*WHAT TO DO*. Line by line, check the data for the string "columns" and state how many lines have it, nothing more.

*SUPPLIED INFORMATION*.
....
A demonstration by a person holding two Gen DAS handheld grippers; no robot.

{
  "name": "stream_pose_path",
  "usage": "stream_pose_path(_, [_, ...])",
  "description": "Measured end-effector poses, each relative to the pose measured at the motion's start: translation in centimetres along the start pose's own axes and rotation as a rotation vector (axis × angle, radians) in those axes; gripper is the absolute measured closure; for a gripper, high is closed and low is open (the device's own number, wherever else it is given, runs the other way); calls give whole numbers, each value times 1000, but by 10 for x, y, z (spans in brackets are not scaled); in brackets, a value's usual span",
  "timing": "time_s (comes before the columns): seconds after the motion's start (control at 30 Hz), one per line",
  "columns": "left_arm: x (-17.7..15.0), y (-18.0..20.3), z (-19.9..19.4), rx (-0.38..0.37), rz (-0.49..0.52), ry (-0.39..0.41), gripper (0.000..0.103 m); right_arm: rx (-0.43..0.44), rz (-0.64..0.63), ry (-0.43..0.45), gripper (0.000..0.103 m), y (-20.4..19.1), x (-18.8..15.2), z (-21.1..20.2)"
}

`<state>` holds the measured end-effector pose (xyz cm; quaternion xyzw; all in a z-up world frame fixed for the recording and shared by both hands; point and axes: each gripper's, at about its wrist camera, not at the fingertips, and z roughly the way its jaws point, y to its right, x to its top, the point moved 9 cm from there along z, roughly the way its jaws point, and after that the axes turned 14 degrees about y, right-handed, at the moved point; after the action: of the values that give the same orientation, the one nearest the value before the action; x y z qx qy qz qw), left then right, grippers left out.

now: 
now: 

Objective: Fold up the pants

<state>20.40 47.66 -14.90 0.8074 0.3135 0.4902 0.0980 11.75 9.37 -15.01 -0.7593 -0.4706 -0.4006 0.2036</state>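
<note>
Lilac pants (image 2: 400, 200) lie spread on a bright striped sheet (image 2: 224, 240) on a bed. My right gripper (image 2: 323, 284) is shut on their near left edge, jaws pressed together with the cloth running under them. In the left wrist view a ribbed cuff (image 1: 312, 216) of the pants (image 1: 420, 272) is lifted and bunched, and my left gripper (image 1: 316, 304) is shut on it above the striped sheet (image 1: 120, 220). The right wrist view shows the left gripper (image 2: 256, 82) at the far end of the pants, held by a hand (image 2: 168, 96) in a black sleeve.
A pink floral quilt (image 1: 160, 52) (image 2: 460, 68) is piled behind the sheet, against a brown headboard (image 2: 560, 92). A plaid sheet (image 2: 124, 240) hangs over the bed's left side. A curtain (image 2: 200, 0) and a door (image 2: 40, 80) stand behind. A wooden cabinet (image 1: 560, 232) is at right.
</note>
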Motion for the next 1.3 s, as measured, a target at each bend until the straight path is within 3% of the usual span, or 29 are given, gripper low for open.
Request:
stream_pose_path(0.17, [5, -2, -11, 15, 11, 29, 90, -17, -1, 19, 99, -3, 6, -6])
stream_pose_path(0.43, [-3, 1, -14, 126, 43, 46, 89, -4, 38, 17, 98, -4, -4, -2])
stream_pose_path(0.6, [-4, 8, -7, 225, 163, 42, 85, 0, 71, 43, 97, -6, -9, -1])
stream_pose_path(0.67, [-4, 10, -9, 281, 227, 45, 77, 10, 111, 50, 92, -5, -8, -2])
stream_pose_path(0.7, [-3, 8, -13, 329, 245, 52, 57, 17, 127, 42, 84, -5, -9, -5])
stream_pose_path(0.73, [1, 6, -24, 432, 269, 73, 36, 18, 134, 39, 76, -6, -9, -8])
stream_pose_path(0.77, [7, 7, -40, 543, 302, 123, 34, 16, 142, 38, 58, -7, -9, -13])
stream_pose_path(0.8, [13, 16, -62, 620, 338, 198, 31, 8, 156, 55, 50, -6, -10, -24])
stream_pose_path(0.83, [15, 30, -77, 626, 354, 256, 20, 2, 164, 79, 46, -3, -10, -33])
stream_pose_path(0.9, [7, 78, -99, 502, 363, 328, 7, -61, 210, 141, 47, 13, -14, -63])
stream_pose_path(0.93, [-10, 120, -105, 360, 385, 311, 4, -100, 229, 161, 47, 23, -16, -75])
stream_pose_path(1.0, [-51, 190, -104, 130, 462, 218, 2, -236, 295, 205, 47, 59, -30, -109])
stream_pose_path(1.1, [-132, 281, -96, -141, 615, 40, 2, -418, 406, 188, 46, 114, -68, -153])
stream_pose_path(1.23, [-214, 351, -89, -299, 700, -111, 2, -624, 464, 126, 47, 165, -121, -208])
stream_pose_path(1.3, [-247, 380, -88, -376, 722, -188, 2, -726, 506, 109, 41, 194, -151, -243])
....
*YOUR RESPONSE*. 2